A plane whooshed over their heads and Eli peered out, watching the plane ascend into the clouds.

“Eli.”

“Hmm?”

“Eli.”

Her sharp tone had him glance her way. He frowned. “What?”

Zoey tamped another sigh and stared him straight in the eye. “I haven’t been completely honest with you–”

A child behind them squealed with delight and Eli’s gaze shifted over her head. Zoey grabbed his hand, smearing hers with chocolate. She grimaced. “E, I’m not a poor international student.”
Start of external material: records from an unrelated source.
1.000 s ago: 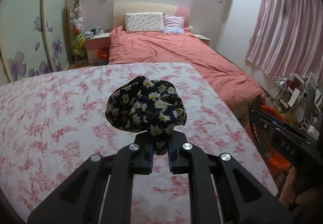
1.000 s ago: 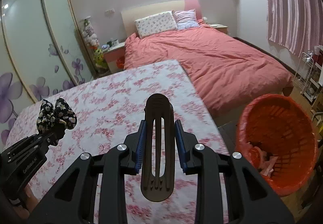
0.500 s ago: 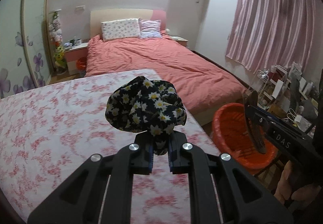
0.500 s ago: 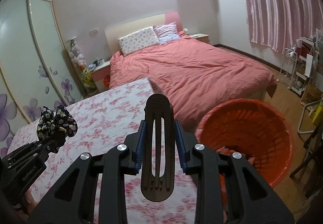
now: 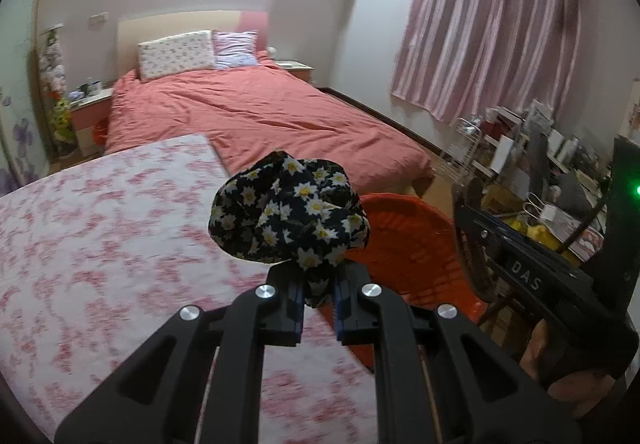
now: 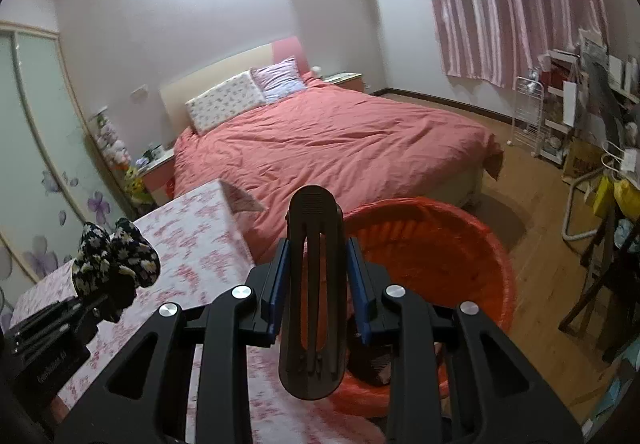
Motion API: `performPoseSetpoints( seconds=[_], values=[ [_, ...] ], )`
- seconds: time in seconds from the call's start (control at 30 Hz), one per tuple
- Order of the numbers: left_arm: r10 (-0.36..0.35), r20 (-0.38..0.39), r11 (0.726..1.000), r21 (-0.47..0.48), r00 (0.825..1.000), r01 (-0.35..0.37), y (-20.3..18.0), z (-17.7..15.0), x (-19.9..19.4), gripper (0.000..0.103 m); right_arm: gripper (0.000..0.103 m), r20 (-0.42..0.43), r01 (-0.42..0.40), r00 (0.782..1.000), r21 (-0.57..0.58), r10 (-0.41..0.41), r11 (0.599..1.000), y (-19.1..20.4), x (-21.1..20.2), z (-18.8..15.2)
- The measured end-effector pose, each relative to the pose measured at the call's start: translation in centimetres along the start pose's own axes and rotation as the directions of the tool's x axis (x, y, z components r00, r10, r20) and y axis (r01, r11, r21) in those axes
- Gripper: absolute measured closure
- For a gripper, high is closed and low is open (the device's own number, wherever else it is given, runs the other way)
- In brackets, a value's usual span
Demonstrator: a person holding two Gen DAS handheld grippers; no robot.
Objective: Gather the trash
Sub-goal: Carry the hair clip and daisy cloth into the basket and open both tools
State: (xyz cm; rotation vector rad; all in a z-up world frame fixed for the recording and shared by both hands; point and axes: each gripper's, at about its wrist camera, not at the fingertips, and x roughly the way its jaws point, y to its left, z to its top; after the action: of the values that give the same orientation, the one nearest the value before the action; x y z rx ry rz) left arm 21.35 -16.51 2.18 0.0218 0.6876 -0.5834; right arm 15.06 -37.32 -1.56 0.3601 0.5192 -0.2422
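The left gripper (image 5: 317, 294) has its fingers clamped on a bunched black cloth with a white daisy print (image 5: 286, 210), held up above the near right corner of the floral-covered table (image 5: 100, 244). The right gripper (image 6: 316, 284) has its fingers closed against the sides of a dark slotted clip-like object (image 6: 314, 292) — its exact type cannot be determined. The orange basket (image 6: 460, 244) stands on the wooden floor just beside the table's right edge, directly beyond the right gripper; some items lie inside it, partly hidden. Farther off stands a bed with a salmon cover (image 6: 340, 136). Pink curtains (image 5: 492, 32) hang at the far right.
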Motion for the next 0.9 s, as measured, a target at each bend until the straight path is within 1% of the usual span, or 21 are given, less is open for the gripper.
performPoseSetpoints(
  seconds=[0.2,0.4,0.47,0.5,0.57,0.63,0.67,0.7,0.77,0.83,0.9],
  values=[
    [-0.049,-0.028,0.998,0.038,0.998,0.05,-3.5,-0.1,2.7,0.091,0.074,0.001,0.009,1.0,0.063,-0.009,0.998,-2.9,0.7,0.5],
    [-0.084,-0.068,0.994,0.06,0.994,0.088,-5.7,0.1,5.7,0.091,0.074,-0.007,0.014,1.0,0.116,-0.014,0.993,-5.7,2.1,0.9],
    [-0.093,-0.081,0.993,0.06,0.992,0.098,-6.3,0.4,6.8,0.089,0.074,-0.011,0.015,1.0,0.131,-0.014,0.991,-6.3,2.5,1.0],
    [-0.095,-0.09,0.993,0.06,0.991,0.1,-6.6,0.4,7.3,0.087,0.074,-0.012,0.015,1.0,0.137,-0.014,0.99,-6.6,2.8,1.1],
    [-0.086,-0.098,0.994,0.058,0.991,0.092,-6.9,0.3,8.5,0.077,0.074,-0.019,0.018,1.0,0.156,-0.016,0.988,-7.3,3.6,1.4],
    [-0.072,-0.113,0.995,0.054,0.991,0.079,-6.8,0.4,9.8,0.063,0.073,-0.043,0.015,0.999,0.177,-0.008,0.984,-8.1,4.5,1.4],
    [-0.065,-0.118,0.996,0.052,0.991,0.072,-6.7,0.4,10.2,0.061,0.068,-0.05,0.013,0.999,0.182,-0.004,0.983,-8.3,4.7,1.3],
    [-0.059,-0.125,0.997,0.049,0.99,0.065,-6.6,0.3,10.5,0.059,0.059,-0.057,0.013,0.998,0.184,-0.002,0.983,-8.3,4.9,1.3],
    [-0.05,-0.142,0.998,0.035,0.989,0.056,-5.9,-0.1,11.2,0.057,0.052,-0.062,0.017,0.998,0.174,-0.007,0.985,-8.5,4.9,1.0],
    [-0.035,-0.147,0.999,0.031,0.988,0.04,-5.4,-0.4,11.3,0.053,0.049,-0.062,0.028,0.998,0.158,-0.019,0.987,-8.4,4.6,0.5],
    [-0.017,-0.15,0.999,0.03,0.989,0.022,-4.8,-0.6,11.1,0.051,0.042,-0.058,0.038,0.998,0.145,-0.03,0.989,-8.1,4.1,0.2]
  ],
)
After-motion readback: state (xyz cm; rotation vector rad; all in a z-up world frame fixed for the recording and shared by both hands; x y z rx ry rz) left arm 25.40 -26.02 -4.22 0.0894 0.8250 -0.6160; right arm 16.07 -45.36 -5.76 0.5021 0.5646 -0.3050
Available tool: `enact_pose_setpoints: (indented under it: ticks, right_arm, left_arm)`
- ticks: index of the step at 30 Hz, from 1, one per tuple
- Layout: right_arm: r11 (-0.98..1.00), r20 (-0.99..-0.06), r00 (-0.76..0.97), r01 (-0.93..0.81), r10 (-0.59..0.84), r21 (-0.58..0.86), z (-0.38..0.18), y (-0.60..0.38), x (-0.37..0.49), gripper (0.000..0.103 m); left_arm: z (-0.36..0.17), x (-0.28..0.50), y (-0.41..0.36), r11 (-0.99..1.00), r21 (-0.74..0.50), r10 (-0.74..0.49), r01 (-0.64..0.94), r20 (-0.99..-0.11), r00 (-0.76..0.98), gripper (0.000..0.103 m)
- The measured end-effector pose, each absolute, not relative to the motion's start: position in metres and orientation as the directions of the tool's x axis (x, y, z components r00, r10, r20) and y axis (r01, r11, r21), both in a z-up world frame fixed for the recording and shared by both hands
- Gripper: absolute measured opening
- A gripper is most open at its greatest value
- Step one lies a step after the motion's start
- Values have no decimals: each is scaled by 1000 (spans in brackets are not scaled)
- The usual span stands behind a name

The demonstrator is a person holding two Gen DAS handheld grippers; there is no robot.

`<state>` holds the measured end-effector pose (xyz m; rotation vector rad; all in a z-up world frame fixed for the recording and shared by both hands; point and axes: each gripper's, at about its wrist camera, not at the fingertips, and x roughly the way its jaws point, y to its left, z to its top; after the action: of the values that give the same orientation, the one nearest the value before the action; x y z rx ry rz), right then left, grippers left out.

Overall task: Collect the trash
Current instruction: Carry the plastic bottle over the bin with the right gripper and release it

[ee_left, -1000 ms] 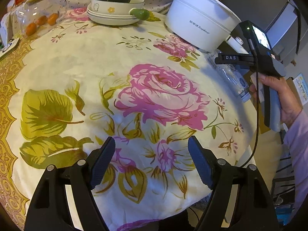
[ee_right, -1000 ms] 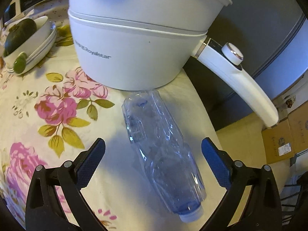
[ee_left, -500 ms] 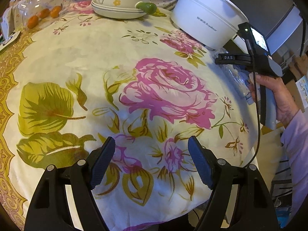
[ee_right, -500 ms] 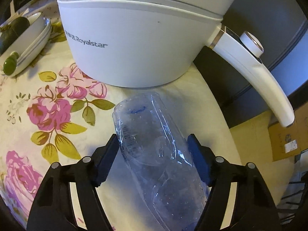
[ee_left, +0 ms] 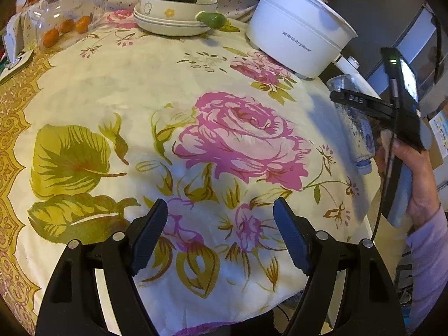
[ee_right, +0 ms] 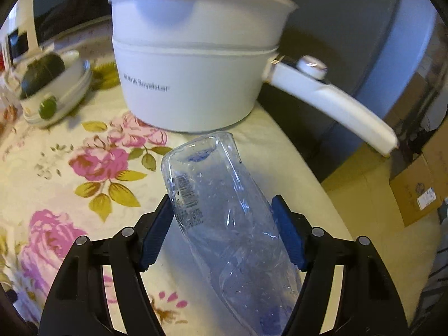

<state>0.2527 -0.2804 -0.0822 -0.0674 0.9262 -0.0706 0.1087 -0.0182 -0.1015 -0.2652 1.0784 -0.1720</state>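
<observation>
Crushed clear bottle lengthwise between right gripper jaws, blue pads clamping its sides, base toward pot

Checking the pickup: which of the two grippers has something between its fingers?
The right gripper: its pads press a clear plastic bottle. The left gripper is open over bare tablecloth.
</observation>
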Motion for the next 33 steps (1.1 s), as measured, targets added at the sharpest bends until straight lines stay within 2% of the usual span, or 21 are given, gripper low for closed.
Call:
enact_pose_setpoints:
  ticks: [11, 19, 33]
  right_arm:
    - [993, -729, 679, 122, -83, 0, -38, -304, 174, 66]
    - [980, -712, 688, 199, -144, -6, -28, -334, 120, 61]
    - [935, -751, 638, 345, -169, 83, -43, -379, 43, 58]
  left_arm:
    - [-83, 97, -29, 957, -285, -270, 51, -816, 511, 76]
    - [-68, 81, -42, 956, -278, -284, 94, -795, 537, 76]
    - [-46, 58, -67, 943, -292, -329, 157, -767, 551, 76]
Eli smirked at her. “I know that already.”

She rolled her eyes. “I’m being serious.”

“Okay.” He released the donut and reached for a napkin. Taking her soiled hand in his, he wiped it clean.

Zoey drew in a breath and released it. “E.”

“I know you’re not poor, Zo. I know international tuition is high, and yet you have your own place, your own car, and you’re paying off your degree.” He looked up at her. “But what does that have to do with anything?”

“It has everything to do with everything.”

Eli chuckled, cleaning chocolate from her fingers.

Zoey frowned.

He paused to look up. “Okay, talk to me.”

There was no other way to say it so she began with “My parents have money.”

Eli arched a brow. “Okay…?”

Zoey rolled her eyes. “Let me rephrase that. My family comes from crazy money.”

“Still isn’t that much clearer, Zo.”

“You know that show Rich Housewives Chicago* and the lady with the real-estate investments?”

“Yeah?”

“One of my dad’s side investments is twice that.”

“In Naira?”

“Dollars, Eli.”

Eli’s hand loosened and slid from hers.

Zoey swallowed hard. “I know I should’ve told you but–”

“Why tell me now?”

The quietness in his voice stilled her. She stared at him.

His features were taut but his eyes resembled a confused little boy. “Why tell me when we’re halfway there that you come from money? Why now and not before?” His gaze skimmed her face.

Zoey searched his and didn’t like what she saw there. “I didn’t mean to keep it from you, not purposefully. I just didn’t know how to say it. Didn’t think it mattered.”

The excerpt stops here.